- What this task involves
Using the listing below, set down exactly the lines starting at the line that contains "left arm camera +" and ending at the line that contains "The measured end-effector", both included, and no others.
◆ ◆ ◆ ◆ ◆
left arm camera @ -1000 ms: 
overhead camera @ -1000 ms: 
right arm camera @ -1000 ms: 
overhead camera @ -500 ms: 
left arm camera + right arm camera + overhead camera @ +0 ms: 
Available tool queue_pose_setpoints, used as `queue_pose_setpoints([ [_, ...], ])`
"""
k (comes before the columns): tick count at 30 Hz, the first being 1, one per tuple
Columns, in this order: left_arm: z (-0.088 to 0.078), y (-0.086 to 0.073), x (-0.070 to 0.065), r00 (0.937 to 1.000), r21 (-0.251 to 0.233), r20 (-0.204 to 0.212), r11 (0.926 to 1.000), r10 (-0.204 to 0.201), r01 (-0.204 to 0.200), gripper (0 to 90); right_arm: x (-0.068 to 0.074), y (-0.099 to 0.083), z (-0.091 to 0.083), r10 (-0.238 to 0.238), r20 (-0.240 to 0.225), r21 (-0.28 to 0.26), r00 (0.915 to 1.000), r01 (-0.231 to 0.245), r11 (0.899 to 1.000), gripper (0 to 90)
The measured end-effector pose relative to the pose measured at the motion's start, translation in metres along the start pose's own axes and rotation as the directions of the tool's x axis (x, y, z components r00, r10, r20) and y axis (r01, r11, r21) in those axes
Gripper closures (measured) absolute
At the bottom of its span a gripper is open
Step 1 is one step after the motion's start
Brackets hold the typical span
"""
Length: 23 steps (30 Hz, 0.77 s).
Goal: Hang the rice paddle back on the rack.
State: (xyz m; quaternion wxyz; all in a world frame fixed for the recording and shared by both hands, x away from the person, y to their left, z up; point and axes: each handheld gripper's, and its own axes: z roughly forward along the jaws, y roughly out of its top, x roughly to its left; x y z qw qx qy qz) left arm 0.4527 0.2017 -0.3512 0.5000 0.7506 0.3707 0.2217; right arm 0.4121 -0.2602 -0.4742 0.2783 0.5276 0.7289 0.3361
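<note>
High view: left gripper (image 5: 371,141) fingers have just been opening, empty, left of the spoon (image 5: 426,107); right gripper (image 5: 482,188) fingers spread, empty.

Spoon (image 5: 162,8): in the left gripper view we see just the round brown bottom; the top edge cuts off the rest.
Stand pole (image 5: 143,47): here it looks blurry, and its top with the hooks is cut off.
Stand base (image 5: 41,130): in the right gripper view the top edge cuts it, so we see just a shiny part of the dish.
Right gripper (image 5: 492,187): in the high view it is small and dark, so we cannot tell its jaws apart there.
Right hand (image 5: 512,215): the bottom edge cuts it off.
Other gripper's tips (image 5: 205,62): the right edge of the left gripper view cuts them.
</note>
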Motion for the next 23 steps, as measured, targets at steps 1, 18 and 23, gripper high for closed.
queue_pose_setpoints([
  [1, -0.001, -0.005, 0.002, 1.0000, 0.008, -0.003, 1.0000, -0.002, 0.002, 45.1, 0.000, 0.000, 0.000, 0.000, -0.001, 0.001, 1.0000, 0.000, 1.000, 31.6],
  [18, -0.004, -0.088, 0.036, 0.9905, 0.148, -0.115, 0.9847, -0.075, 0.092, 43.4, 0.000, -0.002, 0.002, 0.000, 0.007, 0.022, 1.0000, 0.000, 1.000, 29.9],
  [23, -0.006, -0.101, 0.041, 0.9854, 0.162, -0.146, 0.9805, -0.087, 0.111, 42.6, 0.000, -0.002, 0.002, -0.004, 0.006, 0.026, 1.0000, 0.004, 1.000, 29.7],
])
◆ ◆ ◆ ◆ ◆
- Written response
left arm camera + right arm camera + overhead camera @ +0 ms: 
Available tool queue_pose_setpoints, used as `queue_pose_setpoints([ [_, ...], ])`
"""
k (comes before the columns): tick count at 30 Hz, the first being 1, one per tuple
Columns, in this order: left_arm: z (-0.088 to 0.078), y (-0.086 to 0.073), x (-0.070 to 0.065), r00 (0.937 to 1.000), r21 (-0.251 to 0.233), r20 (-0.204 to 0.212), r11 (0.926 to 1.000), r10 (-0.204 to 0.201), r01 (-0.204 to 0.200), gripper (0 to 90); right_arm: x (-0.068 to 0.074), y (-0.099 to 0.083), z (-0.091 to 0.083), r10 (-0.238 to 0.238), r20 (-0.240 to 0.225), r21 (-0.28 to 0.26), r00 (0.915 to 1.000), r01 (-0.231 to 0.245), r11 (0.899 to 1.000), gripper (0 to 90)
The measured end-effector pose relative to the pose measured at the motion's start, translation in metres along the start pose's own axes and rotation as the directions of the tool's x axis (x, y, z components r00, r10, r20) and y axis (r01, r11, r21) in those axes

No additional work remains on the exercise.